> Activity: Every line of the material must appear in the answer exactly as it does here.

> Supplied data:
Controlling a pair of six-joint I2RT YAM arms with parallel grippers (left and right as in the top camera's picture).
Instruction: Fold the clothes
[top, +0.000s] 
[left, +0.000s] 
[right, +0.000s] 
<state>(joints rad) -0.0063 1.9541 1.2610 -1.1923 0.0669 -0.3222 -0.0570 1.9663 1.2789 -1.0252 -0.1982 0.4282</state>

> Answer section:
Controlling a pair of six-joint I2RT YAM arms with parallel grippers (left and right as in the top camera's picture).
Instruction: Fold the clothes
[top, +0.000s] 
[left, +0.000s] 
[right, +0.000s] 
<state>(joints rad) -0.0063 1.9541 1.2610 -1.1923 0.0669 -0.3222 -0.0570 1.9663 1.2789 -1.0252 -0.1982 0.4282</state>

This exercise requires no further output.